On Wed, Feb 22, 2023 at 08:17:09AM +0000, Richard W.M. Jones wrote:
> > We may still want some division of:
> >
> > DEFINE_VECTOR_TYPE (int_vector, int);
> > DEFINE_POINTER_VECTOR_TYPE (string_vector, char *, free);
> >
> > where under the hood, DEFINE_POINTER_VECTOR_TYPE(type, base, fn)
> > invokes both DEFINE_VECTOR_TYPE(type, base) and
> > DEFINE_VECTOR_EMPTY(type, fn), or whatever we name the second
> > function.
I quite like Eric's suggestion, but it's probably too much complexity
for this patch series.
> This is doable, but I hope it's not expected that
> DEFINE_POINTER_VECTOR_TYPE() *enforce* that the element type be a pointer :)
You might ignore this for a first draft, but it is apparently possible
to statically detect this (at least, if using GCC/clang):
https://stackoverflow.com/questions/19255148/check-if-a-macro-argument-is...
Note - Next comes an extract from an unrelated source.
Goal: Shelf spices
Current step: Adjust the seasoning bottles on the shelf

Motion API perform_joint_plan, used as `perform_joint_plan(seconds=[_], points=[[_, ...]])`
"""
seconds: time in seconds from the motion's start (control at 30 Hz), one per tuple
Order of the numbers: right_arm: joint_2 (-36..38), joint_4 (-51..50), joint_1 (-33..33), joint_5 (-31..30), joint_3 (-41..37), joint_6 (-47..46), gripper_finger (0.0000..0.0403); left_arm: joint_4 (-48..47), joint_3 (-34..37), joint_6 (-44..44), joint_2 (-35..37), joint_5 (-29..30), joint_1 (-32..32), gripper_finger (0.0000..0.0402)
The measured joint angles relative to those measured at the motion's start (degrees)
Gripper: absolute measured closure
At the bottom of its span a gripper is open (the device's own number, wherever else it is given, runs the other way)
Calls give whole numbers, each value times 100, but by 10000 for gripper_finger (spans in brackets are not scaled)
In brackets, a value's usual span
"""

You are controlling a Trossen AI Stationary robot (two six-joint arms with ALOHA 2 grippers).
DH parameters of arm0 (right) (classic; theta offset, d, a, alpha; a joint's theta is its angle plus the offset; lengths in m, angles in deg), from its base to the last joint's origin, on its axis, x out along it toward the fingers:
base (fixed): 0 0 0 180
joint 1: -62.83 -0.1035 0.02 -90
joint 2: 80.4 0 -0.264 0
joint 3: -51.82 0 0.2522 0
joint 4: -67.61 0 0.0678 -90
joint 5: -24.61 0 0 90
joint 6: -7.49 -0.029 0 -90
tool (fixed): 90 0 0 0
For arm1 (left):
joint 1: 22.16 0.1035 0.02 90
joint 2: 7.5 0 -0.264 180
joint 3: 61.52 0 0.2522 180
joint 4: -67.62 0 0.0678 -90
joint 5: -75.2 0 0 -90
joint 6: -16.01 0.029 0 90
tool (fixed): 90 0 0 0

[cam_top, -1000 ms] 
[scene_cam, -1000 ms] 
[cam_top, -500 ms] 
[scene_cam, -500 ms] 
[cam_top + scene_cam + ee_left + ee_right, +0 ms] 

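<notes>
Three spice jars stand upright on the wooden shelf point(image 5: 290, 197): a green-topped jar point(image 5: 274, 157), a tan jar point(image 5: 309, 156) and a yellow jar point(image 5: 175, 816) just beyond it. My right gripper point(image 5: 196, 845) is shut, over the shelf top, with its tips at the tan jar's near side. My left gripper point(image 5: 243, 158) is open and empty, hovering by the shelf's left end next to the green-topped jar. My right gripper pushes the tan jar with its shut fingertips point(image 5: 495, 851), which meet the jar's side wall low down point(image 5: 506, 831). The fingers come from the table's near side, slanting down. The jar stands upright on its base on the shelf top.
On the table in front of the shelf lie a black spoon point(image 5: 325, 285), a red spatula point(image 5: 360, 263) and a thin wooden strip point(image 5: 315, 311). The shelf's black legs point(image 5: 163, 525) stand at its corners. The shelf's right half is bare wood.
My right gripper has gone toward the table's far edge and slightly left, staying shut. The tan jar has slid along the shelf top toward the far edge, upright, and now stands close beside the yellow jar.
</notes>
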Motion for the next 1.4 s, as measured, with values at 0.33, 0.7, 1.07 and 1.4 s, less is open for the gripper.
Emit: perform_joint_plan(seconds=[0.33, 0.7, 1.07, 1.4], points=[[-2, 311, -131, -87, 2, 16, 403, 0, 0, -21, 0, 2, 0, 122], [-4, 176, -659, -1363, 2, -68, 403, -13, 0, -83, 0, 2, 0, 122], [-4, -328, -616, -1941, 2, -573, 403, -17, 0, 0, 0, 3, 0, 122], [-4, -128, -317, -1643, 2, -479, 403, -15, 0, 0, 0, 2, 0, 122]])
That particular question worries about a macro that compiles without
error for both pointer and scalar types as arguments; a simpler macro
compiles correctly for pointers (and perhaps an array that decays to a
pointer, if we want that), while causing compilation error on a
scalar, reinforcing that it is an error to use the macro on a
non-pointer. But ideas about the future don't need to hold up the
present.
> > ADD_VECTOR_EMPTY_METHOD() instead of DEFINE_VECTOR_EMPTY()
works for
> > me.
>
> OK, ADD_VECTOR_EMPTY_METHOD() can work with the above.
This sounds fine for now, and since these are implementation details
we can always revisit them in future.